The second of a three-part pricing series, this article focuses on improving the use discounts to boost attendance, engagement and room block pickup, while improving social and environmental performance.
This is the second of a three-part pricing series for meetings and events. The focus in this article is on improving how we use discounts to boost attendance, engagement and room block pickup, while improving social and environmental performance.
Imagine if we could make ourselves more financially stable and profitable, support strong communities and encourage sustainable behavior all at the same time. We can start by changing how we leverage the power of effective discounts.
This article will examine three issues: 1) improving event profitability and cash flow, 2) engaging more closely with meeting participants by addressing the social stigma that exists within our pricing models and 3) encouraging sustainable practices.
PART 1: PROFIT
The Trouble with Discounts
Association meeting planners today are in a tough spot—registrations come in late, and payments are due far in advance. It’s also easy and tempting for attendees to book outside room blocks, and our discounting strategies end up eroding our profits, not increasing them. Effective pricing strategies can counteract these issues, but only if we break from accepted norms.

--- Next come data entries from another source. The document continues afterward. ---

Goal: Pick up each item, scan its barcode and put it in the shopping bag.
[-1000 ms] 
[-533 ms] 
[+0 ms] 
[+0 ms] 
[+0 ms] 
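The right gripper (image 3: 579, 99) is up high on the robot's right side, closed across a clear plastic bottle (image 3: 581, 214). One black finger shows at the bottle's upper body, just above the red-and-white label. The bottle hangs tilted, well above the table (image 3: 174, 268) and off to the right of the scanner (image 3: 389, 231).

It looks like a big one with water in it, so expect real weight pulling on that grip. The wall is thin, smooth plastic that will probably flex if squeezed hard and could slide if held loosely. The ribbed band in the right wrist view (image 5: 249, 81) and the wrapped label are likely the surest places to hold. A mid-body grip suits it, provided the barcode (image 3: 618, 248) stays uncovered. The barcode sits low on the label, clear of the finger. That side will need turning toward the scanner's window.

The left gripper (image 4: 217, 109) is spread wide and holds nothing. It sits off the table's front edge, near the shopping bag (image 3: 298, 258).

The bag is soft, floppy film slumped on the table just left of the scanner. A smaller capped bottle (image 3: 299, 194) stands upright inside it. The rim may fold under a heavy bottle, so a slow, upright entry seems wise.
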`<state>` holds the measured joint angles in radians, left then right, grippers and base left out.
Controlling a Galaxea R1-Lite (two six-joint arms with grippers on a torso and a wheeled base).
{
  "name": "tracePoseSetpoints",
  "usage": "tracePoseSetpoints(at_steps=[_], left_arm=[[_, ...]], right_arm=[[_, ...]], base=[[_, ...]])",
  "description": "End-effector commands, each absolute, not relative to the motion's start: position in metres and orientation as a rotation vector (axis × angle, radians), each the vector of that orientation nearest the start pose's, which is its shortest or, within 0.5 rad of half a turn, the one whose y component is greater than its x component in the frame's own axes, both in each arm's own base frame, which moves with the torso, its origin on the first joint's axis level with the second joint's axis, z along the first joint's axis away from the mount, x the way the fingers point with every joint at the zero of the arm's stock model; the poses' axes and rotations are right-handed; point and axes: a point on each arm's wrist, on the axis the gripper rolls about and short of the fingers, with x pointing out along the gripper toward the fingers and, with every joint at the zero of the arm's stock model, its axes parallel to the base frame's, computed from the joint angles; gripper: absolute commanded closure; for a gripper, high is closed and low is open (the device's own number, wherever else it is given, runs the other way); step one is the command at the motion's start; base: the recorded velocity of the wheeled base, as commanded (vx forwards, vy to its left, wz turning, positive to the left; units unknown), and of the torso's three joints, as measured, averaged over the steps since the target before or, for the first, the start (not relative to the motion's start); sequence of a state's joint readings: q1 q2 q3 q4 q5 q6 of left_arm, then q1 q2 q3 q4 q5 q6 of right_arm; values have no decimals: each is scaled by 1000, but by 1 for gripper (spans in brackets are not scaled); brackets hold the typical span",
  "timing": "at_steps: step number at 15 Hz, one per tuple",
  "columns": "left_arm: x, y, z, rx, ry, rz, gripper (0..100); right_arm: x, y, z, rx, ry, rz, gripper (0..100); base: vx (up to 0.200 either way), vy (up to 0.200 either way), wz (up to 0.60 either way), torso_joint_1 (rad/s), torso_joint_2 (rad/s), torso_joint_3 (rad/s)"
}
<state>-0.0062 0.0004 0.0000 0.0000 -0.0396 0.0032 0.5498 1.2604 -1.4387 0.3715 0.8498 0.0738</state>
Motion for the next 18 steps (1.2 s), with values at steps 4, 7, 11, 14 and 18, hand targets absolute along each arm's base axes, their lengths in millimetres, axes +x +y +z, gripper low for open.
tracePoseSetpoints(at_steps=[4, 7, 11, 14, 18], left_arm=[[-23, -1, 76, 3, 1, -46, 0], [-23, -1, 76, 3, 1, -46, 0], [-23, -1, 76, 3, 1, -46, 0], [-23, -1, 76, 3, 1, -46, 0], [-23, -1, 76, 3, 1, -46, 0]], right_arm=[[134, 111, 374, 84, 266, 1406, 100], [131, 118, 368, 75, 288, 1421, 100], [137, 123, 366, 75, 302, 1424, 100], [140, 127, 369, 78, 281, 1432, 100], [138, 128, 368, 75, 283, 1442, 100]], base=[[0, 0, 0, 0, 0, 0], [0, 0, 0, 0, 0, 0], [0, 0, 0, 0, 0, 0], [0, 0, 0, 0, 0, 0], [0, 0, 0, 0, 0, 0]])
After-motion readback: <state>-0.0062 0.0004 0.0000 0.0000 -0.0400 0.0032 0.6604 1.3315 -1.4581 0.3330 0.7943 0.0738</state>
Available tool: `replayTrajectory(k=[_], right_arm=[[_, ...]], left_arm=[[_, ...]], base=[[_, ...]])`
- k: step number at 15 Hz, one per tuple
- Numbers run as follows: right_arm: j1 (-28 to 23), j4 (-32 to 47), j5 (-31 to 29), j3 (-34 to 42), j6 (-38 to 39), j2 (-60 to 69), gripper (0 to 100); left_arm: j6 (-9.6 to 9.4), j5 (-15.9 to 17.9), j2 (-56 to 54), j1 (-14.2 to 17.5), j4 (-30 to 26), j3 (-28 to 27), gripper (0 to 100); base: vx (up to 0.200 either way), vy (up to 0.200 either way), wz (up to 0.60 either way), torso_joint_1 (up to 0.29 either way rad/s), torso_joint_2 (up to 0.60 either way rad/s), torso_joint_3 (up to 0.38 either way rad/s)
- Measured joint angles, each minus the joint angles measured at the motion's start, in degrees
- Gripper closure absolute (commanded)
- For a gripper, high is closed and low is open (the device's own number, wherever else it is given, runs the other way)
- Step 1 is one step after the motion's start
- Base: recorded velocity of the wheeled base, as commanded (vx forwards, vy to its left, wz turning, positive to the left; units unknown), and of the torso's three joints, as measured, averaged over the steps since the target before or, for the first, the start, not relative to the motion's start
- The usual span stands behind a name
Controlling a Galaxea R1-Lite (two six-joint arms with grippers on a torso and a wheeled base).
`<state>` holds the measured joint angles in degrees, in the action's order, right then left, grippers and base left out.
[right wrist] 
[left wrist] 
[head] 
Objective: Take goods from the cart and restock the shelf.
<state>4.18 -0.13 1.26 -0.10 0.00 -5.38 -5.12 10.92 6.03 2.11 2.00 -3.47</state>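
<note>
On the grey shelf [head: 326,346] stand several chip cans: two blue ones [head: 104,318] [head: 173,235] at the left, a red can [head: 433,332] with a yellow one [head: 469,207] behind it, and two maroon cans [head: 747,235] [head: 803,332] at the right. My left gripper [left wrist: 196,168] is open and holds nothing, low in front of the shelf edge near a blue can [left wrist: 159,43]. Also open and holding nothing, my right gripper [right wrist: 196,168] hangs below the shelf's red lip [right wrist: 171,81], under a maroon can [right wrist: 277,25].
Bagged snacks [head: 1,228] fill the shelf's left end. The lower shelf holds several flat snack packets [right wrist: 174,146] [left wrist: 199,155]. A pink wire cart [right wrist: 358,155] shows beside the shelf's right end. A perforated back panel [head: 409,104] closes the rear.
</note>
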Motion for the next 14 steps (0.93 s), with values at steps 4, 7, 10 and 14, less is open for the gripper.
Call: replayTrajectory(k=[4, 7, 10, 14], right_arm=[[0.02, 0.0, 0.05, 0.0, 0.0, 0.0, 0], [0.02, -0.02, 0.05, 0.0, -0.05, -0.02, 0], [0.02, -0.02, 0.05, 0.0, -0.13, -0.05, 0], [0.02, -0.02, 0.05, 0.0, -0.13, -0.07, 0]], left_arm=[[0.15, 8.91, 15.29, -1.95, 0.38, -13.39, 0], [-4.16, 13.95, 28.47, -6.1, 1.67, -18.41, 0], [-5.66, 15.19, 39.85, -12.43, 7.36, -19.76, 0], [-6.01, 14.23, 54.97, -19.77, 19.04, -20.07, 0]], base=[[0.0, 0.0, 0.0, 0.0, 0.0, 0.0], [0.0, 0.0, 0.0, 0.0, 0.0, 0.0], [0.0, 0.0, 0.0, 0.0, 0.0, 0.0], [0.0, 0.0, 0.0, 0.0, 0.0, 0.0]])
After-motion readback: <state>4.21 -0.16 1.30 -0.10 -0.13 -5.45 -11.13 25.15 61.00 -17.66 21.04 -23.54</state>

The Elephant in the Room is a Bird: the Early Bird
Our industry relies heavily on early bird pricing to drive attendance, but the strategy isn’t working. Early bird cutoffs within four to six weeks of the event (as many are) don’t meet our actual cash flow needs, and the tendency to extend these rates sends the wrong message: In our haste to encourage more registrations, we signal to our target audience that we haven’t met our registration targets, and we frustrate participants who registered before the first deadline. We also build the perception (and it may be correct) that the rate will always be extended, so attendees stop taking the deadlines seriously.
Consider these alternatives.
Limited quantity-based discounts: By offering a limited number of tickets or registrations at a discount, you increase the urgency to register, as attendees compete for the special rates. You can coordinate this model with deposit deadlines by setting the quantity and rate for the special offer at levels that help you to raise the revenue you need by a specific date.
Multiple milestones: In 2012, the American Institute of Steel Construction (AISC) replaced early bird registration with a model that increased fees by US$10 per week. The results are shown in the table below.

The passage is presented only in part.